Das Parlament in der kosovarischen Hauptstadt Prishtina hat am Freitagvormittag für die Schaffung einer eigenen Armee gestimmt. Dazu wurden drei Gesetze verabschiedet, mit denen die Grundlage dafür geschaffen werden soll. Bisher sind die Sicherheitskräfte des Kosovo (KSF) nur für den Katastrophenschutz zuständig. Der Aufbau der regulären Streitkräfte dürfte noch Jahre dauern. Serbien, das die Unabhängigkeit seiner einstigen Provinz Kosovo nach zehn Jahren immer noch nicht anerkennt, läuft jedoch Sturm gegen die Schaffung einer Armee.

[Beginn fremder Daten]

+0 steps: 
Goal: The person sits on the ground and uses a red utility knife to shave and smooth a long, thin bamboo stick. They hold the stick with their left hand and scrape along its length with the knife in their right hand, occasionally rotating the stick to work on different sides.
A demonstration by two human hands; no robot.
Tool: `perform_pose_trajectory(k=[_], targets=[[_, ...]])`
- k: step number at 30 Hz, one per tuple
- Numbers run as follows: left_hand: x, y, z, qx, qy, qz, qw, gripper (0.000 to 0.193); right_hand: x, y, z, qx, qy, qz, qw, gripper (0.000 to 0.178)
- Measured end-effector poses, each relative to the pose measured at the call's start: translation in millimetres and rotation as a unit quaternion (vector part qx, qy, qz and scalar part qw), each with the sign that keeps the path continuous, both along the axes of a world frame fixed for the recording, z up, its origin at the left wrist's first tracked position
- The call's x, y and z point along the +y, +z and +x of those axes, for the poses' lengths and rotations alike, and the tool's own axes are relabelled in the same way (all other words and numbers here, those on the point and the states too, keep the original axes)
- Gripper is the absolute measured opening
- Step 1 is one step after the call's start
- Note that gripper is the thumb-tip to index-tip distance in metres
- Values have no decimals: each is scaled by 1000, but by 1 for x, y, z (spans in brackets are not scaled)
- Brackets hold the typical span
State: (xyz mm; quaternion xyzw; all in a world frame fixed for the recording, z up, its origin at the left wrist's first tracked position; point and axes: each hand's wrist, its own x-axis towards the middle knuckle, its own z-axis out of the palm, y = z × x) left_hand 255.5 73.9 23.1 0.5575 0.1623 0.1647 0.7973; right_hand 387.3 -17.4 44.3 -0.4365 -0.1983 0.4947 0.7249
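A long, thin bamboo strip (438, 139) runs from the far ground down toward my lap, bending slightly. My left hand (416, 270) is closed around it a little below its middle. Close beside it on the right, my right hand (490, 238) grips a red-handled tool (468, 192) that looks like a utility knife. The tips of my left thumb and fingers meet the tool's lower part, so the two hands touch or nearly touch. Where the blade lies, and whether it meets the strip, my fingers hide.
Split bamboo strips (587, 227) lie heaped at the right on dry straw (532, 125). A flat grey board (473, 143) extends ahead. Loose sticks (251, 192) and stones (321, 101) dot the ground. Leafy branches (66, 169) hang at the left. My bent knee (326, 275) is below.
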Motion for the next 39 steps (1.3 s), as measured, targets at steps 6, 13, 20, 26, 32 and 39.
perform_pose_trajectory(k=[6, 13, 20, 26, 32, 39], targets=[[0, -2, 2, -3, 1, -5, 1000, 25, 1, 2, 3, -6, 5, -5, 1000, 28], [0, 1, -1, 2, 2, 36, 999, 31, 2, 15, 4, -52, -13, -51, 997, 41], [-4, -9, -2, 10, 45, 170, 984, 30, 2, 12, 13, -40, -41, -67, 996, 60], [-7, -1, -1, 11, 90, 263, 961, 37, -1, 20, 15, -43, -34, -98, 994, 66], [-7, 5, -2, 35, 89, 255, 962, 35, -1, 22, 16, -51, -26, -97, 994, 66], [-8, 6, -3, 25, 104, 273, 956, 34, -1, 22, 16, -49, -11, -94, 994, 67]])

Der Parlamentssitzung wohnten 107 der 120 Abgeordneten bei. Sie alle stimmten für die Schaffung einer eigenen Armee. Die Abgeordneten der mitregierenden, belgrad-treuen "Serbischen Liste", die gegen die Armee sind, boykottierten die Sitzung. Die derzeitigen Sicherheitskräfte haben 2.500 Angehörige, die künftige Armee soll laut Medienberichten etwa 5.000 Angehörige im aktiven Militärdienst und etwa 3.000 Reservisten haben.

Nach dem Beschluss des kosovarischen Parlaments für eine eigene Armee will die NATO-Militärallianz ihren dortigen Einsatz überprüfen. NATO-Generalsekretär Jens Stoltenberg erklärte am Donnerstag, er bedauere die Entscheidung, die trotz Bedenken der NATO gefasst worden sei.

Nato-Chef fordert Dialog

Die Umwandlung der leicht bewaffneten, nur für den Katastrophenschutz zuständigen Kosovo-Sicherheitskräfte (FSK) in eine reguläre Armee sei zwar Pristinas Angelegenheit. Die NATO habe aber klar gemacht, dass dies zu einem schlechten Zeitpunkt erfolge. Notwendig seien Fortschritte durch Reformen und Dialog. 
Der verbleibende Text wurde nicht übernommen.